Problem -
Make an exact copy of the whole listing, but leave its pictures out.

Provided material -
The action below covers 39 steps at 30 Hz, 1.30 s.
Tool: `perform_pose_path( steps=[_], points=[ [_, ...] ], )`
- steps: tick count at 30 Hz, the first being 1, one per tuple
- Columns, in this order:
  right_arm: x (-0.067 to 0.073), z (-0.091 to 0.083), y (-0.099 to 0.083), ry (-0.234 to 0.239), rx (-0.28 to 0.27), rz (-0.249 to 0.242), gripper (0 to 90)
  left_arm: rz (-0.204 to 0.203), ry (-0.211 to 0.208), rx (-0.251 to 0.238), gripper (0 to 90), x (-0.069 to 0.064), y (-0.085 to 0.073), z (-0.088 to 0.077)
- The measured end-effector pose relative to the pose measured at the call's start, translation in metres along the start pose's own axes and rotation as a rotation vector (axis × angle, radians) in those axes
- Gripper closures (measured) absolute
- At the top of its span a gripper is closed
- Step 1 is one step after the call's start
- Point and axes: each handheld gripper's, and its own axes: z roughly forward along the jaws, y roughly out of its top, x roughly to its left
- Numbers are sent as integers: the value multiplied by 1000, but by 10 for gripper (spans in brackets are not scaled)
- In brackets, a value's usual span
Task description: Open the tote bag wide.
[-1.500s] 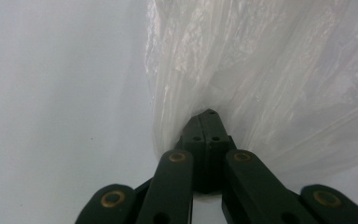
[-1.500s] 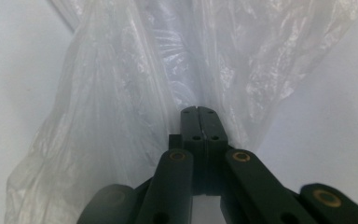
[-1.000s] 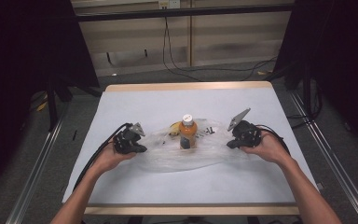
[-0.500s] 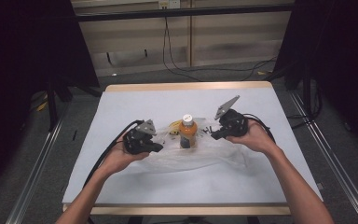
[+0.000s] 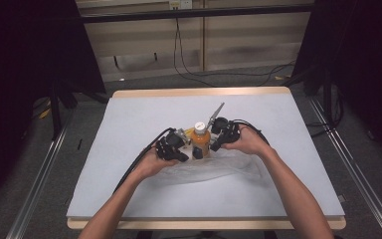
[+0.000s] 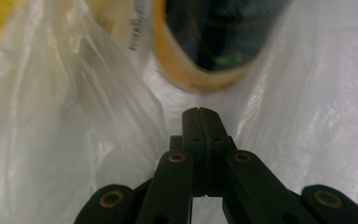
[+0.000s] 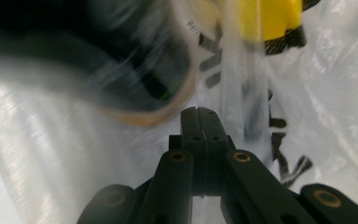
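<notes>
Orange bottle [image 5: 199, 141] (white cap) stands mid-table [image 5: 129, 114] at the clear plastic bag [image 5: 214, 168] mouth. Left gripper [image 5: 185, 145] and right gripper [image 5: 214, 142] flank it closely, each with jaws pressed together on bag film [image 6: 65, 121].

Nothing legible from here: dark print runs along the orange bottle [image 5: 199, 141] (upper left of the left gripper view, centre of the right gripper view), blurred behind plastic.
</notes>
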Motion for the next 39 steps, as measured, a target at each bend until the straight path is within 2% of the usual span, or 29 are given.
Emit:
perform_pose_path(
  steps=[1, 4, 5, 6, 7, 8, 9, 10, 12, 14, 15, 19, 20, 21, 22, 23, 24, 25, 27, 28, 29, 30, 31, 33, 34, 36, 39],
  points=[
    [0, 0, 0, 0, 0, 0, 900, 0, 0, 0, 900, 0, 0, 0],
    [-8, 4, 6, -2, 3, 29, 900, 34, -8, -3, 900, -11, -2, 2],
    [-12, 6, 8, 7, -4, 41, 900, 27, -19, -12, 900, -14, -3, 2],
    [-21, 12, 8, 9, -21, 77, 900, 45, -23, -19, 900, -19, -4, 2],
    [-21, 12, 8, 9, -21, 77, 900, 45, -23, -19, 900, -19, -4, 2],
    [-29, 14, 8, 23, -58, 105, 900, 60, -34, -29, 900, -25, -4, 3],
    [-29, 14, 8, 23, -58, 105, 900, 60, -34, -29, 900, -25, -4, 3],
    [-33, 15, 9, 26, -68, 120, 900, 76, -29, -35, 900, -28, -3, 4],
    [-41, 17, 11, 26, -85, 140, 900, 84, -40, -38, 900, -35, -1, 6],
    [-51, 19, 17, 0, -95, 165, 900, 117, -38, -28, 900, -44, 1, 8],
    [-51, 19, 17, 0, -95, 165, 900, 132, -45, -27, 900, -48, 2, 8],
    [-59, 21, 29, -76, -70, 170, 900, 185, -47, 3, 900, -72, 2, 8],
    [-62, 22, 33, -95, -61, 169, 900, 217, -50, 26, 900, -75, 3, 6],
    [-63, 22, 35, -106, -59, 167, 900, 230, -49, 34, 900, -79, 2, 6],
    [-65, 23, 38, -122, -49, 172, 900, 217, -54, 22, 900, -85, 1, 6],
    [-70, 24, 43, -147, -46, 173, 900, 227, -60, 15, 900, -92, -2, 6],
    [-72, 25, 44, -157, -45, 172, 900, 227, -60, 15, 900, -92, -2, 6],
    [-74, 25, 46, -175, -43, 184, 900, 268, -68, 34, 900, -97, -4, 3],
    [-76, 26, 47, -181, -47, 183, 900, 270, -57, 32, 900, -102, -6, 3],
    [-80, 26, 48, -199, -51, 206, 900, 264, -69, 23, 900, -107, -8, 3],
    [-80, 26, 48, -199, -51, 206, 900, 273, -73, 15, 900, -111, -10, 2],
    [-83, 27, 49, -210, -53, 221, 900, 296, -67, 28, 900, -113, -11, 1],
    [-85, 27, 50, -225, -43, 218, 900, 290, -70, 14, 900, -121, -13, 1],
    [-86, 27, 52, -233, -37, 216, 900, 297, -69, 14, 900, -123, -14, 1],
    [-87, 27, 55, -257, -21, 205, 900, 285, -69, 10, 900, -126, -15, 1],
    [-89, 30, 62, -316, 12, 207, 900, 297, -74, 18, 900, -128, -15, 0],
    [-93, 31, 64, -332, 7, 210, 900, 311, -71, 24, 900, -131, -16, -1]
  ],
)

Exercise result -
The action below covers 39 steps at 30 Hz, 1.30 s.
Tool: `perform_pose_path( steps=[_], points=[ [_, ...] ], )`
- steps: tick count at 30 Hz, the first being 1, one per tuple
- Columns, in this order:
  right_arm: x (-0.067 to 0.073), z (-0.091 to 0.083), y (-0.099 to 0.083), ry (-0.234 to 0.239), rx (-0.28 to 0.27), rz (-0.249 to 0.242), gripper (0 to 90)
  left_arm: rz (-0.204 to 0.203), ry (-0.211 to 0.208), rx (-0.251 to 0.238), gripper (0 to 90), x (-0.069 to 0.064), y (-0.085 to 0.073), z (-0.088 to 0.077)
- The measured end-effector pose relative to the pose measured at the call's start, translation in metres along the start pose's own axes and rotation as a rotation vector (axis × angle, radians) in those axes
- Gripper closures (measured) absolute
- At the top of its span a gripper is closed
- Step 1 is one step after the call's start
- Point and axes: each handheld gripper's, and its own axes: z roughly forward along the jaws, y roughly out of its top, x roughly to its left
- Numbers are sent as integers: the value multiplied by 1000, but by 10 for gripper (spans in brackets are not scaled)
- In brackets, a value's usual span
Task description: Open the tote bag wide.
[-1.500s] 
[-1.500s] 
[-1.000s] 
[-0.500s] 
[+0.000s] 
[+0.000s] 
[+0.000s] 
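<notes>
Orange bottle [image 5: 199, 141] (white cap) stands mid-table [image 5: 129, 114] at the clear plastic bag [image 5: 214, 168] mouth. Left gripper [image 5: 185, 145] and right gripper [image 5: 214, 142] flank it closely, each with jaws pressed together on bag film [image 6: 65, 121].

Nothing legible from here: dark print runs along the orange bottle [image 5: 199, 141] (upper left of the left gripper view, centre of the right gripper view), blurred behind plastic.
</notes>
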Motion for the next 39 steps, as measured, a target at each bend until the straight path is within 2% of the usual span, or 29 are given.
Emit:
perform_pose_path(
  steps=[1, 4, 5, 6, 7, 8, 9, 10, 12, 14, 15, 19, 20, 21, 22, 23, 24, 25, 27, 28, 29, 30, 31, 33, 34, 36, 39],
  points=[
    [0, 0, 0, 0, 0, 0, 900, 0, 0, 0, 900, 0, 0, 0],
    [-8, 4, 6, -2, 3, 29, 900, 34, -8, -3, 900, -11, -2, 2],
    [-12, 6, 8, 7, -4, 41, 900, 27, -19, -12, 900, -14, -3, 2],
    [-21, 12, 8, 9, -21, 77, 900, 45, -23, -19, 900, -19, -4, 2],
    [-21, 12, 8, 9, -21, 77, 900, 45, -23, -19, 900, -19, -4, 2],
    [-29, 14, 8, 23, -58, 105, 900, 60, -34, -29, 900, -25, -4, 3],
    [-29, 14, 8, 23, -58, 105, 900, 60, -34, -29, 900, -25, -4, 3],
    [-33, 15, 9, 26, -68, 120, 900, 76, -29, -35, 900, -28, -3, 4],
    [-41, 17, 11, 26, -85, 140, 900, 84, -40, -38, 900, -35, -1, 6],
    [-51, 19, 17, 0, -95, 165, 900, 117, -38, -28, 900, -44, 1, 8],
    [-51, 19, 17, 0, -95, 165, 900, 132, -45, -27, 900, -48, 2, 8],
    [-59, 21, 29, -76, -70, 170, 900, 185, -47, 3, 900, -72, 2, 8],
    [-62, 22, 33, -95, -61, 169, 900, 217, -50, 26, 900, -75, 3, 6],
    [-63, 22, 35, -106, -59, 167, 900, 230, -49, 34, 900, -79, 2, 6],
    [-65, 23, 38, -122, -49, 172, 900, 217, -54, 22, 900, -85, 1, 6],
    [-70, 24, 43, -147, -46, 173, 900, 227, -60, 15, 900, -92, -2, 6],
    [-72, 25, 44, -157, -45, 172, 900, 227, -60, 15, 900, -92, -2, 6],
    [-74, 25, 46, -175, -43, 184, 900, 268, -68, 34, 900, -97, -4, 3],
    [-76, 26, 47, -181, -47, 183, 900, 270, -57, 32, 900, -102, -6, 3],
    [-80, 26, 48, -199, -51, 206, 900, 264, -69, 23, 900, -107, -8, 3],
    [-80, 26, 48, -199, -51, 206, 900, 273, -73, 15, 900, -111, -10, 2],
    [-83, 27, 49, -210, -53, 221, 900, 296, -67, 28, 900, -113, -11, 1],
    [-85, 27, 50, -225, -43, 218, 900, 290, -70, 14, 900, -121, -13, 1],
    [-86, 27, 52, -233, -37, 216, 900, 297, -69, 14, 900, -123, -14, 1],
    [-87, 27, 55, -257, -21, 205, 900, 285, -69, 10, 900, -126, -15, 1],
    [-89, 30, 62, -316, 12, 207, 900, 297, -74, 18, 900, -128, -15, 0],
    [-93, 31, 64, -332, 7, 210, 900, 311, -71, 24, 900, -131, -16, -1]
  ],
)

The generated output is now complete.